Using Spark to Create APIs in Scala

Using Spark to Create APIs- Scala-01

In our previous piece, we discussed the strengths of the Java Language within the Spark framework, highlighting the ways Java Spark increases simplicity, encourages good design, and allows for ease of development.

In this piece we continue our coverage on Spark, a micro framework great for defining and dispatching routes to functions that handle requests made to your web API’s endpoints. We’re going to examine the counterpoint to Java Spark, Scala Spark. We’ll discuss the origin, methodologies, and applications of Scala, as well as some use-cases where Scala Spark is highly effective.

Reintroducing Spark

In the first piece of this series, Using Spark to Create APIs in Java, we discussed Spark as a toolkit to primarily define and dispatch routes to functions that handle requests made to the API endpoint. Spark was designed specifically to make these route definitions quick and easy, utilizing the lambdas built into Java 8.

When we first introduced Spark, we used this typical Hello Word example:

import static spark.Spark.*;

public class HelloWorld {
	public static void main(String[] args) {
    	get("/hello", (request, response) -> "Hello World");

When this snippet is run, Spark will spin up a web server that will serve our API. The user can then navigate to https://localhost:4567/hello, which will call the lamba mapped with spark.Spark.get method. This will return Hello World.

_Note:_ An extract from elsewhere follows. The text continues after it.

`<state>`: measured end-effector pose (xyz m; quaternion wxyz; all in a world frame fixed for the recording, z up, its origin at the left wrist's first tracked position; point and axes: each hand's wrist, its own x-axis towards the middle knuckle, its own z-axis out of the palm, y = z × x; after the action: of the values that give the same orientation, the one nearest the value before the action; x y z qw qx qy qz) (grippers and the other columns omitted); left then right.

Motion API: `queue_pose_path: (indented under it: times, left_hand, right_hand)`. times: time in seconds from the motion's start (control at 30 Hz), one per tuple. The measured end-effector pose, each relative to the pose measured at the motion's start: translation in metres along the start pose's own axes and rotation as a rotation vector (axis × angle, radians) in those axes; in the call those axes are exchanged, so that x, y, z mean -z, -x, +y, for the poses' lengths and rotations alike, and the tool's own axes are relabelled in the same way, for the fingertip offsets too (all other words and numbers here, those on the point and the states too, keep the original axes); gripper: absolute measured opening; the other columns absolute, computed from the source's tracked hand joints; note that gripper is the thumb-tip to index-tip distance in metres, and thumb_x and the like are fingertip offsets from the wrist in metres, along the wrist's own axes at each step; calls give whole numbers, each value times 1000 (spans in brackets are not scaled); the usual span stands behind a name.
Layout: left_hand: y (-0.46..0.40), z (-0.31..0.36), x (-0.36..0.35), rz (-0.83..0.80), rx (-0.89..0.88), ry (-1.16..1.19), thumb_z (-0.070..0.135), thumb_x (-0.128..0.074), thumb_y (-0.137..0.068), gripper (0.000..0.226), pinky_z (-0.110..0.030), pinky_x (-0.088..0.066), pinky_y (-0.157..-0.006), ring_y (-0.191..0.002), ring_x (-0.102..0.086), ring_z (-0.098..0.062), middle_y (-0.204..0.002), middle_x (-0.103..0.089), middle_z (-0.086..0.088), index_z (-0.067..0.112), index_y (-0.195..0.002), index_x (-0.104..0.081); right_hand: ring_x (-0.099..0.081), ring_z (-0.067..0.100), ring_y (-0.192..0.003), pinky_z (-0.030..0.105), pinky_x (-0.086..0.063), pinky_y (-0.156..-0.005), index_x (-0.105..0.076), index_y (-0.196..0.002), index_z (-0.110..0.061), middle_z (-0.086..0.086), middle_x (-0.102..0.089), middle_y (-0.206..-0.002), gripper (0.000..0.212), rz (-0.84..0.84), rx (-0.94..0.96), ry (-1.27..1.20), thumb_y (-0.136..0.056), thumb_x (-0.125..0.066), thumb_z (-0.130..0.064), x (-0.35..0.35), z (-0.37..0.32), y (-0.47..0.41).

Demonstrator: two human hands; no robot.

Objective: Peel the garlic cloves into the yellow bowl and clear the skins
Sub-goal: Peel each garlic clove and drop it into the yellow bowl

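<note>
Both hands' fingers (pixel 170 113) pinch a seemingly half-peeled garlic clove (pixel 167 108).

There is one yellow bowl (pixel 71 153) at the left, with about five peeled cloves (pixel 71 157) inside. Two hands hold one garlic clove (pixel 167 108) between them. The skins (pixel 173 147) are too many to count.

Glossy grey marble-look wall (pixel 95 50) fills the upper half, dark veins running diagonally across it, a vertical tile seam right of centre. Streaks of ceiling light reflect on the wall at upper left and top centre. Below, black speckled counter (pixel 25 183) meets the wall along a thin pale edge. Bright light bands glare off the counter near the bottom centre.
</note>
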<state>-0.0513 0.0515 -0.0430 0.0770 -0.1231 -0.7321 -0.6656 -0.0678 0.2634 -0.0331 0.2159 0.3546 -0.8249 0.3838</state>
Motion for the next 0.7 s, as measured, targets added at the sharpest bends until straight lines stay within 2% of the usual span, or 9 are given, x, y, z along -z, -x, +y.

Check out our Spark intro for more about Spark’s history, routing capabilities, including wildcards in routes, processing request/responses, and templatizing.

Scala — It’s Origin and Purpose

The basic architecture and design of Scala was released in 2001 at the École Polytechnique Fédérale de Lausanne (EPFL) research university by German computer scientist and professor of programming methods Martin Odersky. Designed primarily as a Java bytecode compliant language meant to function without the shortcomings of Java proper, Scala was named as a portmanteau of the words “scalable” and “language”.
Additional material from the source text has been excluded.